Jean-Paul II expliquait : « En configurant pleinement le malade au Christ, mort et ressuscité, ces sacrements permettent au malade même et à la communauté des croyants d’expérimenter le réconfort qui vient de l’espérance surnaturelle ».

« Eclairé par la parole du prêtre et celle de qui l’aide, le malade peut découvrir avec joie, soulignait le pape, la mission particulière qui lui est confiée dans le Corps mystique de l’Eglise : en union avec le Christ souffrant, il peut coopérer au salut de l’humanité, », par sa « prière » et « l’offrande de sa souffrance ».

Le pape a demandé aux responsables de l’Eglise « une attention stimulante et active aux structures où le malade souffre des formes de marginalisation et de carence de soutien social », en particulier dans les régions du monde où « en dépit des progrès de la médecine, les malades les plus nécessiteux, manquent de médicaments et d’une assistance convenable ».

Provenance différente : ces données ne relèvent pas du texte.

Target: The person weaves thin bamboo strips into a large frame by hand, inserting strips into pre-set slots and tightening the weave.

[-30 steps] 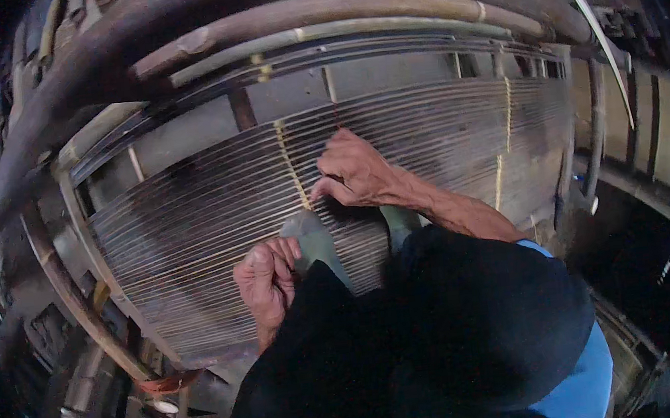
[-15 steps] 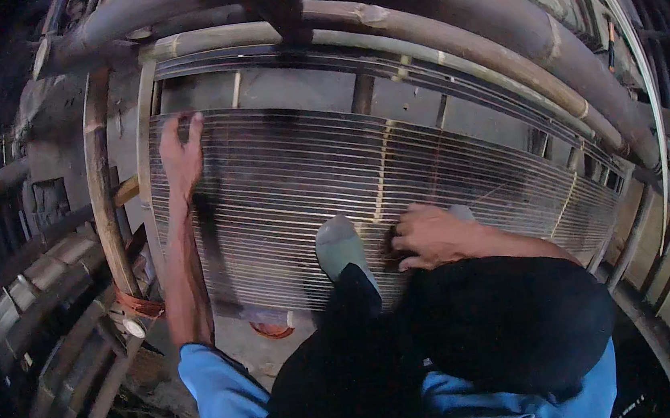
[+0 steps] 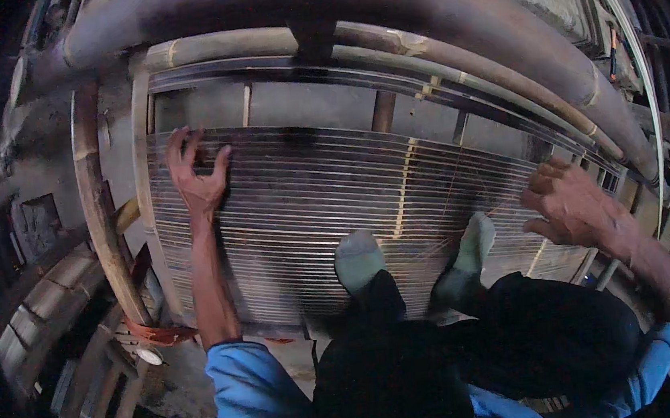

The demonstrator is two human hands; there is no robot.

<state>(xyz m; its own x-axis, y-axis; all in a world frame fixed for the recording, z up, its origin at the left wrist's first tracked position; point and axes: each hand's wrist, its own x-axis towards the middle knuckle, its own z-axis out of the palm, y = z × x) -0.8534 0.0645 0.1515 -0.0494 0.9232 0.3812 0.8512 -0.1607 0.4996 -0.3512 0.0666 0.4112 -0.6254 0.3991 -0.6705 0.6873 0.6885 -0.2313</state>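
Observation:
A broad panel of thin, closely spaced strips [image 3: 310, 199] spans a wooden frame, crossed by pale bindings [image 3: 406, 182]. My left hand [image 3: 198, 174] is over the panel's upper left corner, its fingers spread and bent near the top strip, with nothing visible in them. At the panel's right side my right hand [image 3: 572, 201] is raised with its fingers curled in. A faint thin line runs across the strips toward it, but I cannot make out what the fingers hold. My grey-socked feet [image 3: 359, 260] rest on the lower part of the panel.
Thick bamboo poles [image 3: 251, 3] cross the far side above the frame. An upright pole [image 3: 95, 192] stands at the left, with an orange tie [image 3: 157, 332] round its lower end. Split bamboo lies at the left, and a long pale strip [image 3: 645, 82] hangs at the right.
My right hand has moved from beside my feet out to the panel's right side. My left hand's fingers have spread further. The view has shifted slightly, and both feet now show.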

Le pape a également recommandé à la sollicitude de l’Eglise ces zones de la terre où « les malades du sida sont privés d’assistance ». C’est en particulier pour eux qu’a été créée la fondation « Le Bon Samaritain », avec pour but d’aider les populations les plus exposées « avec le soutien nécessaire de supports thérapeutiques ».

« L’Eglise est appelée à affronter les questions les plus délicates et inéluctables, qui surgissent dans l’âme humaine face à la souffrance, à la maladie et à la mort », a par ailleurs déclaré le pape.

Il soulignait combien la foi dans le Christ « mort et ressuscité » permet à ces questions de conduire à une « espérance qui ne déçoit point ».

Or, faisait observer le pape, « souvent, le monde d’aujourd’hui ne possède pas la lumière de cette espérance ». C’est pourquoi il propose au contraire des « solutions de mort ».

Et c’est pourquoi Jean-Paul II soulignait « l’urgence de promouvoir une nouvelle évangélisation » et un « témoignage de foi active dans ces vastes espaces sécularisés ».

Le malade a, insistait le pape, « un rôle spécial » dans l’Eglise et dans la famille, « en vertu de la présence vivante du Christ dans toute personne qui souffre ».

Le Conseil pontifical pour la Pastorale du monde de la Santé a été institué par le pape Jean-Paul II lui-même en 1985, par le Motu Proprio « Dolentium hominum », pour « diffuser, expliquer, et défendre les enseignements de l’Eglise en matière de santé et en favoriser la pénétration dans la pratique de la santé ».